This Order was obtained as a result of a Notice of Set Down dated the 19th May 2017 which set down the matter for hearing on the 2nd June 2017.

 

[17]    There is confusion herein as regards the Appellant’s Supplementary Affidavit and the Court Order obtained on the 2nd June 2017, in that the Supplementary Affidavit was filed on the 18th May 2017 and attached to it is the letter of the Respondent dated the 27th March 2017 together with three other documents namely Annexures SPL 6, SPL 7 and SPL 8.  On the other hand the Court Order granting leave to the Appellant/Taxpayer to file such affidavit was granted on the 2nd June 2018 when the Supplementary Affidavit had long been filed and served on the Respondent (on 18th May 2017).

 

[18]    Further, the question becomes, which legislation or legal provision enabled the Appellant/Tax Payer to file the Supplementary Affidavit supporting issues that are in the grounds of appeal properly filed in terms of Section 54 of the Order?  The Order does not make any provision for the filing of any affidavit.  If the Appellant wanted to supplement its grounds of appeal or explain any issue, it should have consulted the other side for consent to supplement its papers.  It would only be upon refusal of such request by the Respondent that the Appellant would then have to file an application in terms of Rule 27 (1) for extension of time to file the supplementary documents but not in affidavit form.

 

[19]    These Rule 30 proceedings by Appellant are fully appreciated because there is no provision for filing of the Answering Affidavit by the Respondent in these proceedings, however, that argument is disturbed by the fact that it is the very same Appellant/Tax Payer that introduced the issue of affidavits by filing the Supplementary Affidavit first. It would therefore be unfair and problematic to put the blame squarely on the shoulders of the Respondent only when the Appellant itself decided to supplement its papers by filing a Supplementary Affidavit.

 

[20]    The fact that the Respondent has alleged that they normally deal with these tax matters by filing Answering Affidavit is not supported by the Income Tax Order and the matter becomes more complicated because it was the Appellant who filed the Supplementary Affidavit first and thereby causing the Respondent to respond in affidavit form.  This matter has to be decided on its own circumstances and merits and I therefore cannot overlook the irregular procedure adopted by the Appellant first and to the extent of obtaining a Court Order to file the Supplementary Affidavit which had already been filed before Court, whilst on the other hand complaining that it was irregular for the Respondent to file the Answering Affidavit.

 

[21]    The filing of affidavits in these proceedings brought in terms of Rule 54 of the Order is therefore irregular and problematic because it derails the procedure as prescribed in Section 54 (5) of the Order and substitute it with the procedure as prescribed by Rule 6 of the Rules of this Court.  This cannot and should not be condoned by this Court.

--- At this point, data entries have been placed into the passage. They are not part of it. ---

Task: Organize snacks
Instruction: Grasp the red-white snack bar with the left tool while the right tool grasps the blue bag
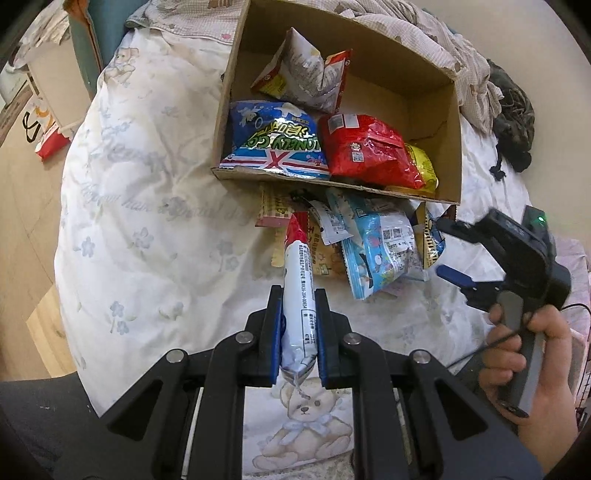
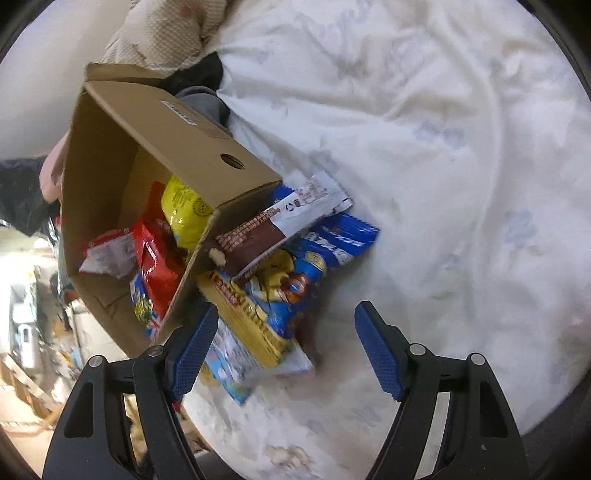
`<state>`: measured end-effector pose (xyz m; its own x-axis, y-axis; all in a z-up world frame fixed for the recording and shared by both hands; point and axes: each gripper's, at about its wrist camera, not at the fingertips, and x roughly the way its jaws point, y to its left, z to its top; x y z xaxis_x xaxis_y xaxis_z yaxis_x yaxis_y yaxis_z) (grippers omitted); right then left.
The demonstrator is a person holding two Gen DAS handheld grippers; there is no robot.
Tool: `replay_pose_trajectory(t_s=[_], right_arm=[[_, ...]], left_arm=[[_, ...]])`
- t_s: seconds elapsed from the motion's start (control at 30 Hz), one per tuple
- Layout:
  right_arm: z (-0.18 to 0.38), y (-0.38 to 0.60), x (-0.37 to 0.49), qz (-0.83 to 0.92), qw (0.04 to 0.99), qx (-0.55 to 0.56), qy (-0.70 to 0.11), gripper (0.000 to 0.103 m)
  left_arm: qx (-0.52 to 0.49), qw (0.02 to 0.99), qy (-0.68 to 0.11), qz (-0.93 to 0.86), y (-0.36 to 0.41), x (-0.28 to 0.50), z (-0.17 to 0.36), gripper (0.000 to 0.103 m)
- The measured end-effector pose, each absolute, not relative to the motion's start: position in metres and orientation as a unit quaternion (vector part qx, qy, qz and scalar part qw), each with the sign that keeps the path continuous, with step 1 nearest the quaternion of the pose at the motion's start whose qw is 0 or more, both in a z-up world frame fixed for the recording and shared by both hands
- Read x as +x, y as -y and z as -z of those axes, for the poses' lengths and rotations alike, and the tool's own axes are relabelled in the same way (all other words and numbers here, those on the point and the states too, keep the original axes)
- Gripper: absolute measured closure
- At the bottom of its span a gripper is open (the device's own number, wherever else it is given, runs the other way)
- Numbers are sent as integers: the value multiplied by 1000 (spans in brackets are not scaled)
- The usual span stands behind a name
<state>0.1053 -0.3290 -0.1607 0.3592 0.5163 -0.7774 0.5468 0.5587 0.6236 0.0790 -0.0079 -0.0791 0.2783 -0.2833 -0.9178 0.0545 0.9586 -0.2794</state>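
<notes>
Snack pile (image 1: 373,243) — half hidden behind box (image 1: 332,186)

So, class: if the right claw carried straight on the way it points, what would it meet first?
Probably the loose snack pile beside the cardboard box, most likely the yellow packet on top. The right claw is open and empty, though depth is unclear.

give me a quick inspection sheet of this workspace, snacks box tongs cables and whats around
surface: white floral quilt on a bed
job's things: cardboard box holding several snack bags; loose snack pile on the quilt just outside it
clutter: rumpled blanket and dark cloth behind the box
tongs: left tongs shut on a white snack packet; right tongs open above the pile, nothing held
cables: thin black cable by the person's hand
surroundings: wooden floor, paper bag
</notes>
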Motion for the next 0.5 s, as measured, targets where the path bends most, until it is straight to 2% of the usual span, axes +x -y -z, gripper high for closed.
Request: replay_pose_trajectory(t_s=[0.03, 0.1, 0.13, 0.17, 0.27, 0.5], right_arm=[[164, 329, 107, 14, 677, 475, -563, 25], [173, 327, 110, 26, 675, 480, -559, 31], [175, 327, 110, 28, 674, 485, -557, 42], [176, 326, 109, 27, 673, 488, -555, 61], [166, 319, 100, 17, 685, 467, -558, 81], [129, 305, 61, -15, 710, 431, -557, 88]], left_arm=[[-94, 795, -590, 107, 9, 79, 79, 91], [-87, 798, -587, 106, 11, 79, 79, 91], [-84, 799, -586, 105, 11, 79, 79, 91], [-83, 800, -586, 103, 11, 79, 80, 91], [-88, 800, -585, 102, 9, 80, 79, 91], [-93, 807, -573, 111, 12, 81, 69, 91]])
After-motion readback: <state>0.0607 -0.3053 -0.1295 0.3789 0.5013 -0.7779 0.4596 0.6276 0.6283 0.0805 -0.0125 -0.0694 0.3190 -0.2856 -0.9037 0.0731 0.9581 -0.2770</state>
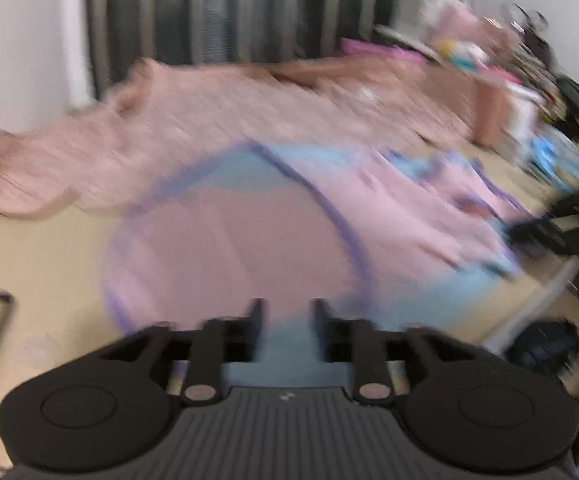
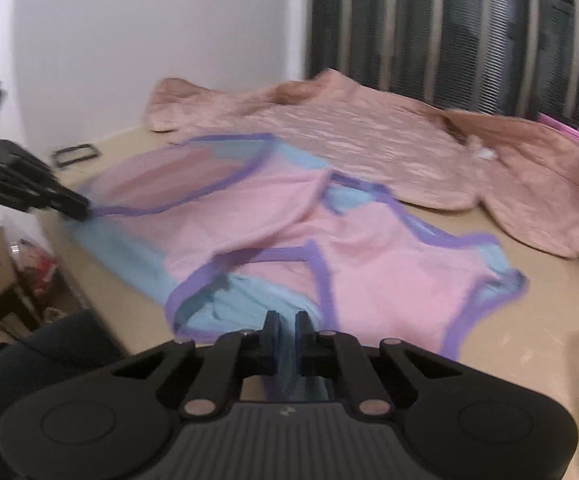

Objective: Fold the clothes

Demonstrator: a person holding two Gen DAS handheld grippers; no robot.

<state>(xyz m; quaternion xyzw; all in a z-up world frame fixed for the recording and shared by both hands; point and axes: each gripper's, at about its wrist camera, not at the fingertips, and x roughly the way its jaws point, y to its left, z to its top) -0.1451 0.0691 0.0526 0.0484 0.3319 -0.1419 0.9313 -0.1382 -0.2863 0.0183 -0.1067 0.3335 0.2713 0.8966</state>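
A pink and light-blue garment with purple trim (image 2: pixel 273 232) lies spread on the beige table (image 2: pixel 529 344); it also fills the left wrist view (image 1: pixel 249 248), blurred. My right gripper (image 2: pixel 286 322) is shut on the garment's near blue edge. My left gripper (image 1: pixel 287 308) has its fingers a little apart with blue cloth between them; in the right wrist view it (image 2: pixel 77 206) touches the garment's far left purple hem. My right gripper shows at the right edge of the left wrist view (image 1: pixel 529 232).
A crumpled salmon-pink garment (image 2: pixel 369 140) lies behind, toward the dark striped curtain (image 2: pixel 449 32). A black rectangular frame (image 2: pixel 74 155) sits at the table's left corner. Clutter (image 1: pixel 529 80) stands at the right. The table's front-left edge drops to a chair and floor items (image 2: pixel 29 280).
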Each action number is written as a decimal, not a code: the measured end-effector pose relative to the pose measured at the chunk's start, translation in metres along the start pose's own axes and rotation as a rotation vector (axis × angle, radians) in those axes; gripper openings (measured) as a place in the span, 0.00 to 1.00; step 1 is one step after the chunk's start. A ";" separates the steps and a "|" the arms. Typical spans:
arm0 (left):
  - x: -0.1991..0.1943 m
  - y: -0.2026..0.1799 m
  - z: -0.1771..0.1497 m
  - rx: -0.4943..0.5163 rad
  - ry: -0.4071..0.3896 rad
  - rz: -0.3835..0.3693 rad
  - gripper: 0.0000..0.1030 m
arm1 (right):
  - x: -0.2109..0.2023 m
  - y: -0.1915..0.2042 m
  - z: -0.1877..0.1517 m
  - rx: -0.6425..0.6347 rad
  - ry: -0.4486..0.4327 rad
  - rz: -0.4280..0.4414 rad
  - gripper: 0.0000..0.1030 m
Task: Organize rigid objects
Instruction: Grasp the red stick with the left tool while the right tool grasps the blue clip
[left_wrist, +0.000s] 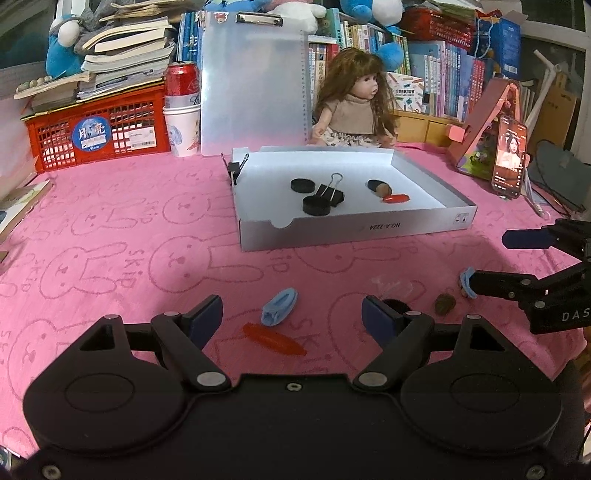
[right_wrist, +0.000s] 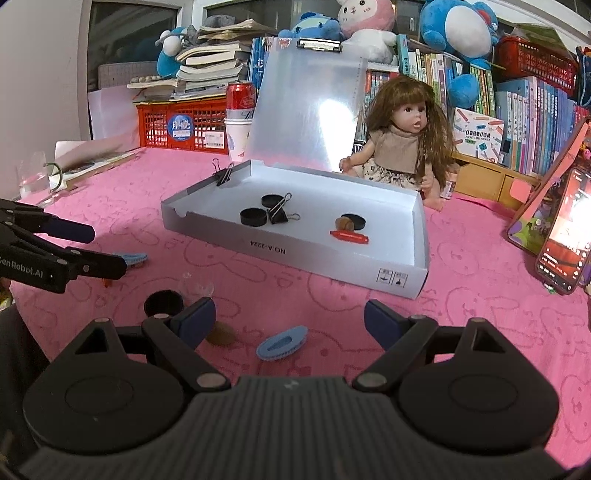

[22]    I must point out that it is advisable to comply with the procedures as laid down in Section 54 (5) of the Order for purposes of prosecuting those appeals and objections as opposed to converting these proceedings into motion proceedings necessitating the filing of Affidavits.  In this scenario, in casu, does it mean that the Appellant is supposed to file a Replying Affidavit should it wish to respond to the Respondent’s Answering Affidavit?  This is the confusion that exist in this matter which calls for strict adherence to the procedures laid down by Section 54 (5) of the Order.

 

[23]    In order to demonstrate the unique nature of these proceedings you only have to refer to Section 54 (7) and (10) which provides as follows:

(7)      The sittings of the Court for the hearing of any appeal under this Section shall not be public and the Court shall at any time on the application of the Appellant exclude any person whose attendance is not necessary for the hearing of the appeal under consideration from such sitting or require him to withdraw therefrom;

          Provided that the Court may authorise the publication of the whole or any part of its judgment in any law report or legal journal without mention of the name of the tax payer concerned;

          Provided further that this subsection shall apply to an appeal to the Court of Appeal, except to such extent as the Court of Appeal may direct.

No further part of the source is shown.